President Uhuru Kenyatta on Monday, January 18 attracted backlash from a section of Kenyans after his interview with Kikuyu-language vernacular stations.
The interview with stations including Gukena FM, Coro FM and Inooro FM had seen the President address a number of hot political topics including the impeachment of Nairobi Governor Mike Sonko, the Building Bridges Initiative (BBI), and his recent comments on a rotational presidency.
Former Nairobi Governor Mike Sonko was among those who tore into the President following his latest interview to Kikuyu stations. He accused the President of disregarding his Constitutional role as a symbol of national unity.
In the interview, Uhuru had confessed to backing Sonko’s impeachment and criticized the former Governor for his leadership style. In response, Sonko claimed that the President chose to lie in his mother-tongue.

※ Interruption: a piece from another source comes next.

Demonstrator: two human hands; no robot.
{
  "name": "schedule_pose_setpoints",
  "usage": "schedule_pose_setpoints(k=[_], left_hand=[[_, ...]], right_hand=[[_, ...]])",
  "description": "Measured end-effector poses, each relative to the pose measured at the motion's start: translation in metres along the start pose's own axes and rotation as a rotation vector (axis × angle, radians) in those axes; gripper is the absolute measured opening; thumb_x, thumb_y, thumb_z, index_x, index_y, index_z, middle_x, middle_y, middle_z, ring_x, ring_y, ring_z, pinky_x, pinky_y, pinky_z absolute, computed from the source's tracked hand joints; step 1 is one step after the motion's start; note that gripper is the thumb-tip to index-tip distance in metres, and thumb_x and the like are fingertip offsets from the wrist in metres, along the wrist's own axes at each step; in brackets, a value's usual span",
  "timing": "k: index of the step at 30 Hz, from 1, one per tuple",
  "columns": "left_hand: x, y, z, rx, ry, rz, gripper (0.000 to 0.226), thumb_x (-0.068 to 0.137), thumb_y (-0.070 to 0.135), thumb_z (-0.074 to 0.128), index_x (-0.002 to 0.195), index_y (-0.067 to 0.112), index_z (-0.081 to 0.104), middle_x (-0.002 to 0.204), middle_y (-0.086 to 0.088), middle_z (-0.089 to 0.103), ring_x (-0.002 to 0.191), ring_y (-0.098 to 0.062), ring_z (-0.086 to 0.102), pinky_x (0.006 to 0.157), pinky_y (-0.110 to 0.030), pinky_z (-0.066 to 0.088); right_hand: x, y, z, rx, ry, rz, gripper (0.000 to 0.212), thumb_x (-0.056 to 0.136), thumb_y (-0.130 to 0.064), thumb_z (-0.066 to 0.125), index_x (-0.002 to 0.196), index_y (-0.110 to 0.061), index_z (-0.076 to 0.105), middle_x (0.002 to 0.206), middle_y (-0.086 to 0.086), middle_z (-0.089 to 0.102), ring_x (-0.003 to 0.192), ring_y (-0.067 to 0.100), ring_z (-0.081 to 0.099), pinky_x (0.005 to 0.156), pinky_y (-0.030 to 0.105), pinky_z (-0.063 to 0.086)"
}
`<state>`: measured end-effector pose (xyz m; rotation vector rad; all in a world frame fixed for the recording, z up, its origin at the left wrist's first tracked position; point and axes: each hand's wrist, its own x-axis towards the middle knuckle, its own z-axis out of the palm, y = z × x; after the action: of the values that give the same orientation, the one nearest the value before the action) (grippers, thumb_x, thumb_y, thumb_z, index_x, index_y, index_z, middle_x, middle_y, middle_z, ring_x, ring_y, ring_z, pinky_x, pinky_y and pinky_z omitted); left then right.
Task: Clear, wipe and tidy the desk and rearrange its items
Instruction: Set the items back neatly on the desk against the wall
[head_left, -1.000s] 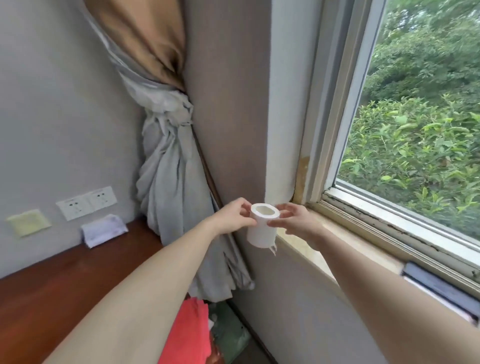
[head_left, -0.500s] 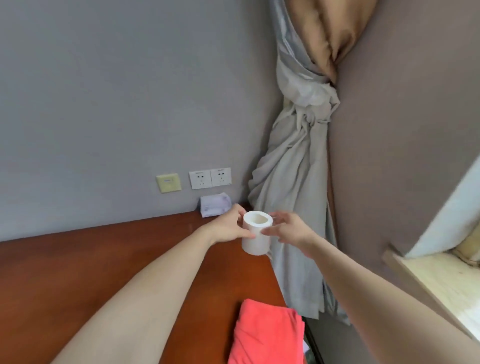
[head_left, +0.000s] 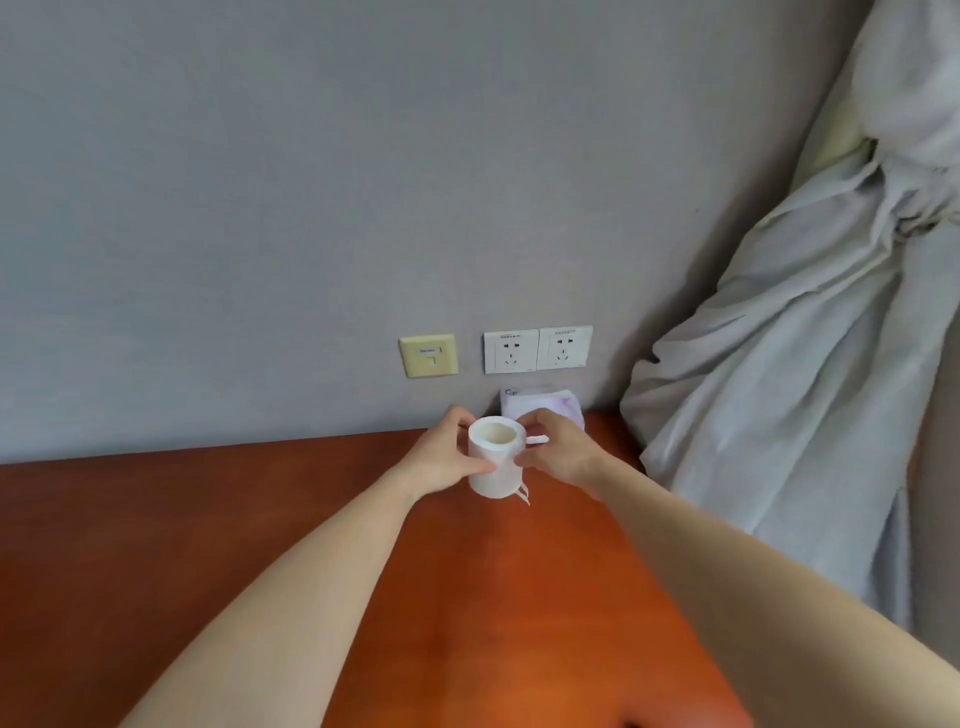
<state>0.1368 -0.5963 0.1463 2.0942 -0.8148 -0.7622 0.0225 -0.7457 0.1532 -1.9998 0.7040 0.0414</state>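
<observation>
Desk (head_left: 493, 597) back edge, right end: paper roll (head_left: 493, 465) held over it.
Left hand (head_left: 441, 462) wraps the roll, right hand (head_left: 558, 452) pinches its loose end; I'd guess the next move is tearing off a sheet for wiping.

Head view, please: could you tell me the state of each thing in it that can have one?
Paper roll: upright, held between both hands, loose end dangling.
Left hand: gripping the roll's left side.
Right hand: fingers curled on the roll's right side.
Wall sockets: nothing plugged in.
Tissue pack: lying against the wall, partly hidden.
Curtain: gathered and knotted.
</observation>
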Motion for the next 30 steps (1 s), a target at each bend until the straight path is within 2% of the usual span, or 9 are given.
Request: schedule_pose_setpoints(k=[7, 9, 11, 12, 15, 18, 23, 26, 30], left_hand=[[0.078, -0.050, -0.019, -0.003, 0.056, -0.030, 0.038, 0.083, 0.017, 0.076, 0.112, 0.020, 0.051, 0.108, 0.003, 0.062, 0.098, -0.017, 0.066, 0.091, -0.037, 0.054], [0.095, -0.061, -0.021, 0.005, 0.063, -0.038, 0.036, 0.084, 0.018, 0.075, 0.110, 0.022, 0.052, 0.108, 0.005, 0.062, 0.098, -0.015, 0.066, 0.089, -0.034, 0.054], [0.112, -0.069, -0.021, 0.010, 0.075, -0.045, 0.034, 0.084, 0.020, 0.075, 0.110, 0.023, 0.053, 0.106, 0.007, 0.062, 0.097, -0.014, 0.065, 0.087, -0.032, 0.053], [0.120, -0.074, -0.020, 0.008, 0.082, -0.048, 0.034, 0.084, 0.020, 0.075, 0.110, 0.023, 0.053, 0.106, 0.007, 0.062, 0.097, -0.015, 0.064, 0.086, -0.033, 0.052], [0.139, -0.081, -0.016, -0.002, 0.077, -0.062, 0.033, 0.086, 0.019, 0.073, 0.112, 0.022, 0.053, 0.107, 0.006, 0.063, 0.099, -0.017, 0.062, 0.085, -0.035, 0.051], [0.157, -0.082, -0.013, -0.044, 0.090, -0.060, 0.030, 0.088, 0.017, 0.071, 0.111, 0.020, 0.052, 0.106, 0.006, 0.063, 0.102, -0.016, 0.062, 0.087, -0.035, 0.052], [0.171, -0.081, -0.014, -0.071, 0.093, -0.068, 0.028, 0.090, 0.012, 0.068, 0.112, 0.016, 0.052, 0.100, 0.008, 0.060, 0.092, -0.010, 0.061, 0.070, -0.015, 0.044], [0.173, -0.081, -0.012, -0.100, 0.138, -0.100, 0.027, 0.092, 0.014, 0.066, 0.115, 0.013, 0.053, 0.097, 0.011, 0.058, 0.088, -0.008, 0.058, 0.068, -0.013, 0.042], [0.173, -0.080, -0.013, -0.071, 0.088, -0.139, 0.036, 0.092, 0.016, 0.067, 0.125, 0.007, 0.053, 0.113, 0.003, 0.062, 0.104, -0.013, 0.060, 0.084, -0.023, 0.046]], right_hand=[[0.086, -0.006, 0.021, -0.097, 0.051, 0.072, 0.040, 0.085, -0.008, 0.065, 0.123, -0.015, 0.061, 0.117, 0.001, 0.066, 0.101, 0.016, 0.060, 0.056, 0.001, 0.036], [0.103, -0.005, 0.025, -0.080, 0.031, 0.105, 0.040, 0.085, -0.006, 0.063, 0.124, -0.014, 0.059, 0.117, 0.004, 0.065, 0.101, 0.018, 0.059, 0.066, 0.000, 0.040], [0.121, -0.001, 0.029, -0.042, 0.010, 0.132, 0.043, 0.084, -0.004, 0.061, 0.126, -0.011, 0.058, 0.117, 0.008, 0.066, 0.100, 0.023, 0.060, 0.087, 0.023, 0.049], [0.128, 0.000, 0.030, -0.031, 0.004, 0.140, 0.044, 0.084, -0.004, 0.061, 0.126, -0.012, 0.058, 0.117, 0.008, 0.065, 0.100, 0.024, 0.061, 0.087, 0.029, 0.049], [0.146, 0.000, 0.029, -0.007, 0.003, 0.154, 0.048, 0.085, -0.003, 0.062, 0.131, -0.013, 0.055, 0.122, 0.005, 0.062, 0.100, 0.026, 0.063, 0.079, 0.028, 0.050], [0.162, 0.001, 0.025, -0.012, 0.016, 0.156, 0.057, 0.085, -0.005, 0.066, 0.139, -0.012, 0.048, 0.130, 0.005, 0.058, 0.117, 0.024, 0.057, 0.094, 0.029, 0.045], [0.182, -0.002, 0.021, -0.033, 0.066, 0.160, 0.050, 0.083, -0.009, 0.069, 0.131, -0.013, 0.056, 0.122, 0.005, 0.063, 0.115, 0.022, 0.057, 0.097, 0.033, 0.046], [0.181, -0.002, 0.025, -0.016, 0.079, 0.182, 0.057, 0.084, -0.009, 0.067, 0.138, -0.010, 0.047, 0.129, 0.007, 0.059, 0.122, 0.022, 0.054, 0.101, 0.037, 0.045], [0.174, -0.002, 0.032, -0.038, 0.058, 0.220, 0.066, 0.087, -0.012, 0.065, 0.144, -0.005, 0.032, 0.140, 0.011, 0.049, 0.130, 0.025, 0.046, 0.100, 0.032, 0.039]])
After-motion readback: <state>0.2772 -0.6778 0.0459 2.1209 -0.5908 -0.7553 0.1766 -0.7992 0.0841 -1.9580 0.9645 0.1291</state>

“First of all, it is embarrassing for the sitting President of the Republic of Kenya to resort to addressing a section of Kenyans in his mother tongue, excluding millions of other Kenyans from his purported “state of the nation address” at a time when our country is yearning for unity more than ever before,” Sonko wrote.
“Secondly, it is shameful for a sitting president to lie to a Section of Kenyans through his native language, in the hope that other communities will never understand what he said,” the embattled Sonko added.
It wasn’t the first time Uhuru was giving an interview exclusively in his native Kikuyu language or getting flak for it. In April 2020, he faced widespread criticism after speaking on Covid-19 response measures in a Kikuyu interview limited to three Kikuyu-language radio stations.
Backers of the President’s vernacular interviews have argued that there is nothing wrong in addressing a particular constituency in the language they understand.
Critics, however, point to the President’s unique position that makes his pronouncements relevant to every Kenyan, regardless of their community. They note that Kenya has two recognized national languages, Kiswahili and English.
Pundits have also observed that the President often uses the vernacular stations when addressing topics affecting his Mt. Kenya backyard.
In the latest interview, for example, he referenced the furore sparked by his comments at a recent funeral, in which he stated that it was time for another community other than the Kikuyu and Kalenjin to feature in Kenya’s list of Presidents.
“My comment during the funeral seemed to have touched a raw nerve. Did you see the reaction it elicited?” Uhuru asked while laughing.
He asserted that his comments were meant to show that Kenya could not achieve sustainable development without unity.